═══ Stored data ═══

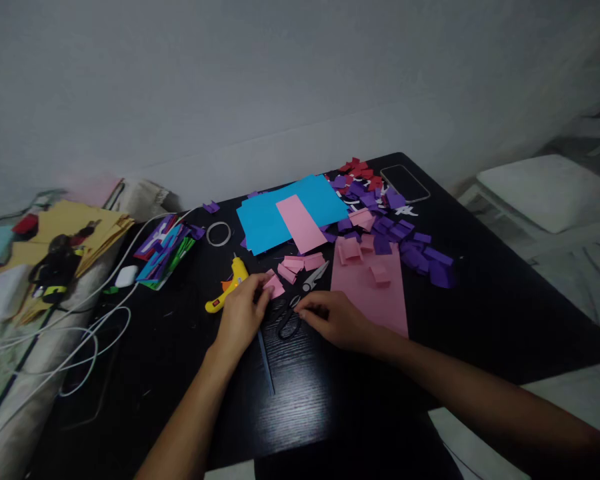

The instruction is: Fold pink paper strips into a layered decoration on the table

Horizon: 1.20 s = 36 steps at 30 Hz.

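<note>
Craft workspace | glue gun (239, 271) | scissors (315, 277) | paper cuttings (275, 285) | black table (460, 340)

The bench (490, 313) is black with fine streaked grain; the glue gun (238, 272) yellow; the scissors (317, 277) black-handled, grey-bladed. Card sheets (327, 200) are plain bright blue, the small folded pieces (275, 285) pink, the paper scraps (443, 274) purple, the cable (96, 327) white.

White stool (545, 193) — far right | phone (405, 183) | looped white cable (97, 347) — left
</note>
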Available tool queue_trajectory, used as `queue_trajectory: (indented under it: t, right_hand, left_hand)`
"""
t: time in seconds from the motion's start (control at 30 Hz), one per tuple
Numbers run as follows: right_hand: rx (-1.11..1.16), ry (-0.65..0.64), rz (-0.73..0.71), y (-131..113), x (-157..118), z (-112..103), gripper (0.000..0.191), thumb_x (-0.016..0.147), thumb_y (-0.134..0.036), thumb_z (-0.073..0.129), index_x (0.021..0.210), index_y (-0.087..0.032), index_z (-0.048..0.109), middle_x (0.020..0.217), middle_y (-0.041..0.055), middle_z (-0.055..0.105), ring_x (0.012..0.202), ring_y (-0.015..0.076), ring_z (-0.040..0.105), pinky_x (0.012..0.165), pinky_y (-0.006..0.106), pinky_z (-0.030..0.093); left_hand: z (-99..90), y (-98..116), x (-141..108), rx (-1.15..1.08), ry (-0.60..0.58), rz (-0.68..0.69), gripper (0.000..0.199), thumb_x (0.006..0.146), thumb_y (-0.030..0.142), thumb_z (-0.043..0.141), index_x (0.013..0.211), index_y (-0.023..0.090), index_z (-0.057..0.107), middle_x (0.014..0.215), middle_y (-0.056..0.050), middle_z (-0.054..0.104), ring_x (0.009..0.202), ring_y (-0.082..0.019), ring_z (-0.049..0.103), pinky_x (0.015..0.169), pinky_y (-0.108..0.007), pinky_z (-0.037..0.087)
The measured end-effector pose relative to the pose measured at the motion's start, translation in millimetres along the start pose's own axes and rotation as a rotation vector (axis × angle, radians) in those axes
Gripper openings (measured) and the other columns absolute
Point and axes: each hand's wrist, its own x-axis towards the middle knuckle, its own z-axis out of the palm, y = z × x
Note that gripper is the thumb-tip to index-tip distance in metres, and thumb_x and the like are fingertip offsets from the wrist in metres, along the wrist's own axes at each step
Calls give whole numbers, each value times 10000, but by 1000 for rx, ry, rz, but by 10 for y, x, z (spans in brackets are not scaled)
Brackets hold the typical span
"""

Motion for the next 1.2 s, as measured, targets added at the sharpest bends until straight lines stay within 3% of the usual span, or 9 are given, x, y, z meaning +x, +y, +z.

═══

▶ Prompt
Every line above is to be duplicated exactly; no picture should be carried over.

▶ Written solution
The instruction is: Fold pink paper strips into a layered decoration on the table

Horizon: 1.20 s = 36 steps at 30 Hz.

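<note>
Craft workspace | glue gun (239, 271) | scissors (315, 277) | paper cuttings (275, 285) | black table (460, 340)

The bench (490, 313) is black with fine streaked grain; the glue gun (238, 272) yellow; the scissors (317, 277) black-handled, grey-bladed. Card sheets (327, 200) are plain bright blue, the small folded pieces (275, 285) pink, the paper scraps (443, 274) purple, the cable (96, 327) white.

White stool (545, 193) — far right | phone (405, 183) | looped white cable (97, 347) — left
</note>
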Available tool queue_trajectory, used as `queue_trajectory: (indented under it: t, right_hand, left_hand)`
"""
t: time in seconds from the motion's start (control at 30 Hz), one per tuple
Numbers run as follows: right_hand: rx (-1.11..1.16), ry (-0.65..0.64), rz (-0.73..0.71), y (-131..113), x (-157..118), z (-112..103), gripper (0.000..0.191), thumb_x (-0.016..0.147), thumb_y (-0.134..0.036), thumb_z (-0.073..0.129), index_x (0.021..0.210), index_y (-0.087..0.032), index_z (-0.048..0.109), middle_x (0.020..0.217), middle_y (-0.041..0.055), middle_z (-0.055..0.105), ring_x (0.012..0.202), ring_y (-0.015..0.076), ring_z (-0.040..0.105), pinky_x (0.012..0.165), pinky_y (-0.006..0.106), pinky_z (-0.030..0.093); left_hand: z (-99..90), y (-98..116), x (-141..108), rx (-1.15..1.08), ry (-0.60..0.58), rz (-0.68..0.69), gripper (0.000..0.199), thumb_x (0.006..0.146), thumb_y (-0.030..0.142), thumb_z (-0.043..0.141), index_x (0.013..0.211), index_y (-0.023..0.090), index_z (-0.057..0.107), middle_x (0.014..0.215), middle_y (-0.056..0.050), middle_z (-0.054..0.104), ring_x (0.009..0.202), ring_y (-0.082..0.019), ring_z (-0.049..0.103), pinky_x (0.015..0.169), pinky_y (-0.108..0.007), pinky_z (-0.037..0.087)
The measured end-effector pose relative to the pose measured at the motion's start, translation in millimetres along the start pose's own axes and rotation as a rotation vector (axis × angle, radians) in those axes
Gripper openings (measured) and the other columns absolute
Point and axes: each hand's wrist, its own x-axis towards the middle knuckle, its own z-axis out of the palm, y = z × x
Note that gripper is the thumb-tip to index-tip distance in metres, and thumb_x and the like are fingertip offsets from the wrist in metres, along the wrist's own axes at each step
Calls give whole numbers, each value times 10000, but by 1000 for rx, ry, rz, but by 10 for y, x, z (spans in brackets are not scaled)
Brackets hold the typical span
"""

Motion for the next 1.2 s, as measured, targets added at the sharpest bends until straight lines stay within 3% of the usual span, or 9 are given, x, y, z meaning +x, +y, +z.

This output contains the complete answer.